■ **THE PROBLEM**
Write out the whole listing word for word.

■ **SUPPLIED ENTRIES**
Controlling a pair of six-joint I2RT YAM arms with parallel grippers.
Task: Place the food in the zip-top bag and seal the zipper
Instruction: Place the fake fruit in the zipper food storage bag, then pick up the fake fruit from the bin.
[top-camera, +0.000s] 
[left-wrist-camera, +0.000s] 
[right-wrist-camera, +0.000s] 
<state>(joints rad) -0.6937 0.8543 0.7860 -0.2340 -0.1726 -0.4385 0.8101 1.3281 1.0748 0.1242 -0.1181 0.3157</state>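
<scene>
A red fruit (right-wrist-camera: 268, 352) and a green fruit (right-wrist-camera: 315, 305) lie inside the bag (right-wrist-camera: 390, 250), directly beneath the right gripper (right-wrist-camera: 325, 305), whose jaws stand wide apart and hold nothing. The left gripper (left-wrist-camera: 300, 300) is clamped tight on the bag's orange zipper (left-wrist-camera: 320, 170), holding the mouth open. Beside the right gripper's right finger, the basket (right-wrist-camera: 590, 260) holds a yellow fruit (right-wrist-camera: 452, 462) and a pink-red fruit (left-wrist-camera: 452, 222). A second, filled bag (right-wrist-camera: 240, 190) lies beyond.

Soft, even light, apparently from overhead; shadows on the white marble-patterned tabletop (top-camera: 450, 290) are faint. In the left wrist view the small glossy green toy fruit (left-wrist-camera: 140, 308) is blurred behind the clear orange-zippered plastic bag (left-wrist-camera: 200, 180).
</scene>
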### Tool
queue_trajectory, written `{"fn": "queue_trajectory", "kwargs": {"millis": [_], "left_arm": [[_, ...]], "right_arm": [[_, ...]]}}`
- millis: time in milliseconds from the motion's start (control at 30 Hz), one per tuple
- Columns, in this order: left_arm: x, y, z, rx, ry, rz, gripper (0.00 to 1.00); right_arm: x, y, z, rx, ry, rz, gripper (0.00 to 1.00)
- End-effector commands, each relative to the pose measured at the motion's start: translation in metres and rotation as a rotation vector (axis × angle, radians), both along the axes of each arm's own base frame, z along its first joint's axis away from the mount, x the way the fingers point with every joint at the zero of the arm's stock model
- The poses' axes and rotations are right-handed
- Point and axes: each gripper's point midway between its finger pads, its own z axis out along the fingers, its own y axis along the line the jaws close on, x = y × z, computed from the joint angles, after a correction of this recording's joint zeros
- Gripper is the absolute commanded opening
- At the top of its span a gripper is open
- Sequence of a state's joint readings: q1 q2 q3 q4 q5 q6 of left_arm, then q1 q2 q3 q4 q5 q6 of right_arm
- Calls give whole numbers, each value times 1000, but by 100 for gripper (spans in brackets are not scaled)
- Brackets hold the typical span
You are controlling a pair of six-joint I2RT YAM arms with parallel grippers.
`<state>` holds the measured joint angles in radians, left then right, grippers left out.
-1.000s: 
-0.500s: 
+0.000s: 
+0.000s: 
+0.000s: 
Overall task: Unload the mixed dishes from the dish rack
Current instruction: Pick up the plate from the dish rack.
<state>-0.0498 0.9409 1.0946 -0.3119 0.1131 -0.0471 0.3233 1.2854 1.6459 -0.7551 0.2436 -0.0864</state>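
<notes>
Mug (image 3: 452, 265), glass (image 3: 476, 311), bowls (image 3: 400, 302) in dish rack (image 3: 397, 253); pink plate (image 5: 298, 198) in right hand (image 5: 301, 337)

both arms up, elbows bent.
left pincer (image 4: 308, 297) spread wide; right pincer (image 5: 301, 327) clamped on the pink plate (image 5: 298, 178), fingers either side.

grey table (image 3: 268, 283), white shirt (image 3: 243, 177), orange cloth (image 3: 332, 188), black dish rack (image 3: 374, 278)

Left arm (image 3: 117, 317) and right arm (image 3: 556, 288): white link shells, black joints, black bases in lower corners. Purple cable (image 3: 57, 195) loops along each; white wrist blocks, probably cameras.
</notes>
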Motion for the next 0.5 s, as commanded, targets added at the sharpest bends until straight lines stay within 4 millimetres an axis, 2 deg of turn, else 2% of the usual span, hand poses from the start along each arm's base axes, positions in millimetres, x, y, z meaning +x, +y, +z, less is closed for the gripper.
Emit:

■ **EXERCISE RESPONSE**
Controlling a pair of six-joint I2RT YAM arms with parallel grippers.
Task: Place the food in the zip-top bag and seal the zipper
Instruction: Place the fake fruit in the zipper food storage bag, then pick up the fake fruit from the bin.
[top-camera, +0.000s] 
[left-wrist-camera, +0.000s] 
[right-wrist-camera, +0.000s] 
<state>(joints rad) -0.6937 0.8543 0.7860 -0.2340 -0.1726 -0.4385 0.8101 1.3281 1.0748 0.1242 -0.1181 0.3157</state>
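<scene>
A red fruit (right-wrist-camera: 268, 352) and a green fruit (right-wrist-camera: 315, 305) lie inside the bag (right-wrist-camera: 390, 250), directly beneath the right gripper (right-wrist-camera: 325, 305), whose jaws stand wide apart and hold nothing. The left gripper (left-wrist-camera: 300, 300) is clamped tight on the bag's orange zipper (left-wrist-camera: 320, 170), holding the mouth open. Beside the right gripper's right finger, the basket (right-wrist-camera: 590, 260) holds a yellow fruit (right-wrist-camera: 452, 462) and a pink-red fruit (left-wrist-camera: 452, 222). A second, filled bag (right-wrist-camera: 240, 190) lies beyond.

Soft, even light, apparently from overhead; shadows on the white marble-patterned tabletop (top-camera: 450, 290) are faint. In the left wrist view the small glossy green toy fruit (left-wrist-camera: 140, 308) is blurred behind the clear orange-zippered plastic bag (left-wrist-camera: 200, 180).
</scene>
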### Tool
queue_trajectory, written `{"fn": "queue_trajectory", "kwargs": {"millis": [_], "left_arm": [[_, ...]], "right_arm": [[_, ...]]}}`
- millis: time in milliseconds from the motion's start (control at 30 Hz), one per tuple
- Columns, in this order: left_arm: x, y, z, rx, ry, rz, gripper (0.00 to 1.00); right_arm: x, y, z, rx, ry, rz, gripper (0.00 to 1.00)
- End-effector commands, each relative to the pose measured at the motion's start: translation in metres and rotation as a rotation vector (axis × angle, radians), both along the axes of each arm's own base frame, z along its first joint's axis away from the mount, x the way the fingers point with every joint at the zero of the arm's stock model
- The poses' axes and rotations are right-handed
- Point and axes: each gripper's point midway between its finger pads, its own z axis out along the fingers, its own y axis along the line the jaws close on, x = y × z, computed from the joint angles, after a correction of this recording's joint zeros
- Gripper is the absolute commanded opening
- At the top of its span a gripper is open
- Sequence of a state's joint readings: q1 q2 q3 q4 q5 q6 of left_arm, then q1 q2 q3 q4 q5 q6 of right_arm
- Calls give whole numbers, each value times 1000, but by 100 for gripper (spans in brackets are not scaled)
- Brackets hold the typical span
You are controlling a pair of six-joint I2RT YAM arms with parallel grippers.
`<state>` holds the measured joint angles in radians, left then right, grippers left out.
-1.000s: 
-0.500s: 
+0.000s: 
+0.000s: 
+0.000s: 
Overall task: Unload the mixed dishes from the dish rack
Current instruction: Pick up the plate from the dish rack.
<state>-0.0498 0.9409 1.0946 -0.3119 0.1131 -0.0471 0.3233 1.2854 1.6459 -0.7551 0.2436 -0.0864</state>
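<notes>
Mug (image 3: 452, 265), glass (image 3: 476, 311), bowls (image 3: 400, 302) in dish rack (image 3: 397, 253); pink plate (image 5: 298, 198) in right hand (image 5: 301, 337)

both arms up, elbows bent.
left pincer (image 4: 308, 297) spread wide; right pincer (image 5: 301, 327) clamped on the pink plate (image 5: 298, 178), fingers either side.

grey table (image 3: 268, 283), white shirt (image 3: 243, 177), orange cloth (image 3: 332, 188), black dish rack (image 3: 374, 278)

Left arm (image 3: 117, 317) and right arm (image 3: 556, 288): white link shells, black joints, black bases in lower corners. Purple cable (image 3: 57, 195) loops along each; white wrist blocks, probably cameras.
</notes>
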Motion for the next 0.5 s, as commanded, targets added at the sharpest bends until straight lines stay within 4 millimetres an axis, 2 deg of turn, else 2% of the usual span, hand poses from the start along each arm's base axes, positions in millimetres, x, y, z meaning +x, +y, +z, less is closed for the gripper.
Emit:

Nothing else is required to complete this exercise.